MAESTRO-NASH Trial Data on Fibrosis and Steatosis Endpoints
The MAESTRO-NASH phase 3 trial (N=966) randomized adults with biopsy-confirmed MASH and fibrosis stage F1B through F3 to resmetirom 80 mg, 100 mg, or placebo for 52 weeks 1. The co-primary endpoints were MASH resolution without worsening of fibrosis and fibrosis improvement by at least one stage without worsening of NASH Activity Score.
Results were clear. At week 52, MASH resolution occurred in 25.9% of the 80 mg group and 29.9% of the 100 mg group, compared with 9.7% on placebo (P<0.001 for both comparisons) 1. Fibrosis improvement of at least one stage occurred in 24.2% (80 mg) and 25.9% (100 mg) versus 14.2% on placebo (P<0.01 for 80 mg; P<0.001 for 100 mg) 1.

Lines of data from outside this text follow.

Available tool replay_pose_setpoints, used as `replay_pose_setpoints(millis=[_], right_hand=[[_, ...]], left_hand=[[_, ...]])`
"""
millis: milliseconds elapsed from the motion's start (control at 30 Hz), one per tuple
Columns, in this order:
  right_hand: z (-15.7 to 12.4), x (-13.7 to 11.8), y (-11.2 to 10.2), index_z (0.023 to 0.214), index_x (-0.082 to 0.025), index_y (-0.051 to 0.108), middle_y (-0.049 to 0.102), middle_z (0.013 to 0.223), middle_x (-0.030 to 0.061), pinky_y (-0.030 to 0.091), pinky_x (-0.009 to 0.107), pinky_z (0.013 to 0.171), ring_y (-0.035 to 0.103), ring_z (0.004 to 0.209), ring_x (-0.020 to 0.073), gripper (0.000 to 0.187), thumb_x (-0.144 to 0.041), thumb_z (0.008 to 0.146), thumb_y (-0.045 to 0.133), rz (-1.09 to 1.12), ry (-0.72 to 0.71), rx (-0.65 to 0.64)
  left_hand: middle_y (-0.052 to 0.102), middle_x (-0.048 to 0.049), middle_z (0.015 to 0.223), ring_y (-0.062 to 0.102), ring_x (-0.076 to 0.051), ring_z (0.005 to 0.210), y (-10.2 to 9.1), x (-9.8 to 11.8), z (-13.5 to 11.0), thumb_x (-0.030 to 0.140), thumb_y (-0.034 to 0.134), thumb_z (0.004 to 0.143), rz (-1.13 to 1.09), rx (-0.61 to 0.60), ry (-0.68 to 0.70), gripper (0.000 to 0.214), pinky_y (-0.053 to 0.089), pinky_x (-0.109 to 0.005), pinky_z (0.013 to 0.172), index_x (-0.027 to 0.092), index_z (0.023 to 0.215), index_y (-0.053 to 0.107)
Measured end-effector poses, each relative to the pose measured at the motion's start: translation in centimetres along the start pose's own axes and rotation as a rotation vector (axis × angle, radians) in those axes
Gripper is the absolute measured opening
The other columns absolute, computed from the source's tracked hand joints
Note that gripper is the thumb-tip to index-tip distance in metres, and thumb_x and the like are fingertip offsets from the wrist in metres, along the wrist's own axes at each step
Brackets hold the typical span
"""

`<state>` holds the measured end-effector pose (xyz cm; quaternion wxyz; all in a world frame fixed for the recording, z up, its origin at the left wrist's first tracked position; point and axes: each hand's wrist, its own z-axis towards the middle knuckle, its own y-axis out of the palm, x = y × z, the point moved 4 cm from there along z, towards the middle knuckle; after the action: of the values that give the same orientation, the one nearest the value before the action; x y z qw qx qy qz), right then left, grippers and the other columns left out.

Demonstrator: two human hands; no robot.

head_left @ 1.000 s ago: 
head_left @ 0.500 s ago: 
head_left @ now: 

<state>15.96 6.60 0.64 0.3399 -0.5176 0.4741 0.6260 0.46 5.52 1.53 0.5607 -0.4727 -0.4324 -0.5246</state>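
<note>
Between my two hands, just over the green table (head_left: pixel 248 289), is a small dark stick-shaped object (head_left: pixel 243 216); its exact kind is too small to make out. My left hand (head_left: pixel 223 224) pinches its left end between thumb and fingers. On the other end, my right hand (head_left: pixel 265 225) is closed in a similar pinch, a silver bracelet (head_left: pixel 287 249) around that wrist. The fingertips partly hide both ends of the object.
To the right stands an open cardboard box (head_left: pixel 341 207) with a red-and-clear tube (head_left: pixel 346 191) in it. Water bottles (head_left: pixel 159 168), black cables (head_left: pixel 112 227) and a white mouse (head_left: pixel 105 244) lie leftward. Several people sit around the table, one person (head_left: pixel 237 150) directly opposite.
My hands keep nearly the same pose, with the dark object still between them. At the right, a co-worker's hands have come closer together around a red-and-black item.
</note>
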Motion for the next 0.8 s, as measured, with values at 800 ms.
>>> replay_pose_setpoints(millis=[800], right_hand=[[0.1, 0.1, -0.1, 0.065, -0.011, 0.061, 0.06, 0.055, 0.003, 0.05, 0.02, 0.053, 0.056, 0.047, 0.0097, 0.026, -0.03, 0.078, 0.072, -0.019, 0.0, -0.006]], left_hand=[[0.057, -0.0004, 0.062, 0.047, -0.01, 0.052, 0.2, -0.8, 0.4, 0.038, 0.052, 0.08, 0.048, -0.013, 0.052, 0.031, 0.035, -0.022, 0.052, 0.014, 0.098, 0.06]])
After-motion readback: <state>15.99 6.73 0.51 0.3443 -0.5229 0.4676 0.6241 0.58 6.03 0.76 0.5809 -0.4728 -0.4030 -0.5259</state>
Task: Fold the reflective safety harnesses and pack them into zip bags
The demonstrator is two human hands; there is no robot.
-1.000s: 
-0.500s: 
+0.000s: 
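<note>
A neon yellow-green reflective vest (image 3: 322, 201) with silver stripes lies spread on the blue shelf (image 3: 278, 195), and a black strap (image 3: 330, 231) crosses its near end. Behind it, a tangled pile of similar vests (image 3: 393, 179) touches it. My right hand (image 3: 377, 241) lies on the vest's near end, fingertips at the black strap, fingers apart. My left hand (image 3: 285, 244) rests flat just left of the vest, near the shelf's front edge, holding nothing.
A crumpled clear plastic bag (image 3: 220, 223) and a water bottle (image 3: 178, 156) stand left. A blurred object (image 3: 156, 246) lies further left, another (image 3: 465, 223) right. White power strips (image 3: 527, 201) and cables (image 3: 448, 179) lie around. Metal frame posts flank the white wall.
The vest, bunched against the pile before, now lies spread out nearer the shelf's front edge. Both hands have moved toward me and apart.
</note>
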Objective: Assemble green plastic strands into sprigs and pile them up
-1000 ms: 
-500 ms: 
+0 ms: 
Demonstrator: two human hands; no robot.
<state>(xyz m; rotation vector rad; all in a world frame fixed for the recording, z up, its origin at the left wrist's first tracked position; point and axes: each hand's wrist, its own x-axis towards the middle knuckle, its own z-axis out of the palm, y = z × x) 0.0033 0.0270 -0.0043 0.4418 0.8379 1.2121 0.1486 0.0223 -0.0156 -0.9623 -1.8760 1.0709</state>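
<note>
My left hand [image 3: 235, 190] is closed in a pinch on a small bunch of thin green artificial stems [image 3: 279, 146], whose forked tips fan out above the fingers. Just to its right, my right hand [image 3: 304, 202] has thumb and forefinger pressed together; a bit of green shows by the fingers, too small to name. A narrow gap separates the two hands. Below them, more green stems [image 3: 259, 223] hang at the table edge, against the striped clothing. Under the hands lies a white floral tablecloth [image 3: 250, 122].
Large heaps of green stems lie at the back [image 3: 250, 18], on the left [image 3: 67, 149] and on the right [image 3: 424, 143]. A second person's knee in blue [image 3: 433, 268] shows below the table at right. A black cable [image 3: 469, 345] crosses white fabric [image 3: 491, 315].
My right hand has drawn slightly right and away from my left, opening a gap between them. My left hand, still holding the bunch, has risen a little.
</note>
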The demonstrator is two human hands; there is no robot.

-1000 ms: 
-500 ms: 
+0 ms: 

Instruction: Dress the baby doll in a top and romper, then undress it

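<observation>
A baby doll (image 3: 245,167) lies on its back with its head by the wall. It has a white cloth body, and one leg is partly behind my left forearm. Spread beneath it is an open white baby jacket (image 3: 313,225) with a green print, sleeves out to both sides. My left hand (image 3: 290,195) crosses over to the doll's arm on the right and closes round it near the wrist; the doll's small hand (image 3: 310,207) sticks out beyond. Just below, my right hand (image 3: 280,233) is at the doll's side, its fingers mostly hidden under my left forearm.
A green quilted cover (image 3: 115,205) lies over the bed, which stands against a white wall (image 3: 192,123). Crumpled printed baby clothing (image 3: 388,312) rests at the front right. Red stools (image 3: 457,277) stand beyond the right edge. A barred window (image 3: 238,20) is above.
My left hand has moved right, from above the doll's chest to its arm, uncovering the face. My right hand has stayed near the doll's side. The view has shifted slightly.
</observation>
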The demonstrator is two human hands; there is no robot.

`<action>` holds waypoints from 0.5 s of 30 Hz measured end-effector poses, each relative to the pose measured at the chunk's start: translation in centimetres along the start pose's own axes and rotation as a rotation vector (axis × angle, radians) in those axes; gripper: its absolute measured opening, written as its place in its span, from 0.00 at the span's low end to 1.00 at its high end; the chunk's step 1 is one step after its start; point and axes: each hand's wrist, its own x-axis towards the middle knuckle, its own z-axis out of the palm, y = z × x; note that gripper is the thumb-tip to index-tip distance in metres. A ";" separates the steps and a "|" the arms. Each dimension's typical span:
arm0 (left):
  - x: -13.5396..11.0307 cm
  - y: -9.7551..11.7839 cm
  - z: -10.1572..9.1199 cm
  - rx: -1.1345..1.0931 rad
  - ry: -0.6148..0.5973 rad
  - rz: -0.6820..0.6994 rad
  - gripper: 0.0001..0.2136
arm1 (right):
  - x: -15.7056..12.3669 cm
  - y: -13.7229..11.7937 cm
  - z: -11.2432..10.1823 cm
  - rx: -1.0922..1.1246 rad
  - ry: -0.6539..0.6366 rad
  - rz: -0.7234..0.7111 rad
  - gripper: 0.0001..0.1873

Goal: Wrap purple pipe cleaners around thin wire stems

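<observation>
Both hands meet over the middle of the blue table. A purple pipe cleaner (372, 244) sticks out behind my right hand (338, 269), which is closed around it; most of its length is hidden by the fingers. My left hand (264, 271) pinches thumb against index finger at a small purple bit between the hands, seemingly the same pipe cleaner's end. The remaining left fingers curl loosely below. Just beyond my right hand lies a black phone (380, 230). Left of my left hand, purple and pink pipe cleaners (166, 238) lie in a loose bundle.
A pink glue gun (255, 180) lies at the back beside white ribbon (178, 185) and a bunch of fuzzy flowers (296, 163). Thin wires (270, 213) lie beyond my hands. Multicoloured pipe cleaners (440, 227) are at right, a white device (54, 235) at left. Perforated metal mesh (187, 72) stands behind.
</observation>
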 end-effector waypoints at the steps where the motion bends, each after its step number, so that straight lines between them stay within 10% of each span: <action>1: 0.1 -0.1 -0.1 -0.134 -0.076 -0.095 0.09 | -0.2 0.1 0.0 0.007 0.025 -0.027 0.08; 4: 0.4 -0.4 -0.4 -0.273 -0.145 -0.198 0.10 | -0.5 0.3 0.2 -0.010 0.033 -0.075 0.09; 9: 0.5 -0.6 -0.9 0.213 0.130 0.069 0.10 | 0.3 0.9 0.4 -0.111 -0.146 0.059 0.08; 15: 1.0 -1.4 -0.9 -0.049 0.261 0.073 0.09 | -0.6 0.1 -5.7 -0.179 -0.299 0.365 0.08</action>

MRI-derived proton density fat fraction (MRI-PDFF), the imaging gold standard for hepatic fat, decreased by a relative 32.9% with 80 mg and by a relative 42.5% with 100 mg at 52 weeks. The absolute reduction at 100 mg was approximately 5.0 percentage points versus 0.1 percentage points for placebo 1. These MRI-PDFF shifts translate predictably to CAP reductions on VCTE, since both modalities measure hepatic triglyceride content through different physics.
Dr. Stephen Harrison, the trial's principal investigator and medical director of Pinnacle Clinical Research, stated: "The magnitude of fat reduction we observed with resmetirom at 52 weeks is among the largest reported for any oral MASH therapy, and non-invasive markers tracked consistently with biopsy-confirmed histologic improvement" 1.
How to Interpret FibroScan Changes on Resmetirom
FibroScan produces two values that matter during resmetirom therapy. CAP (measured in dB/m) quantifies steatosis. LSM (measured in kPa) estimates fibrosis and inflammation. Both can shift on treatment, but they move on different timelines and for different biological reasons.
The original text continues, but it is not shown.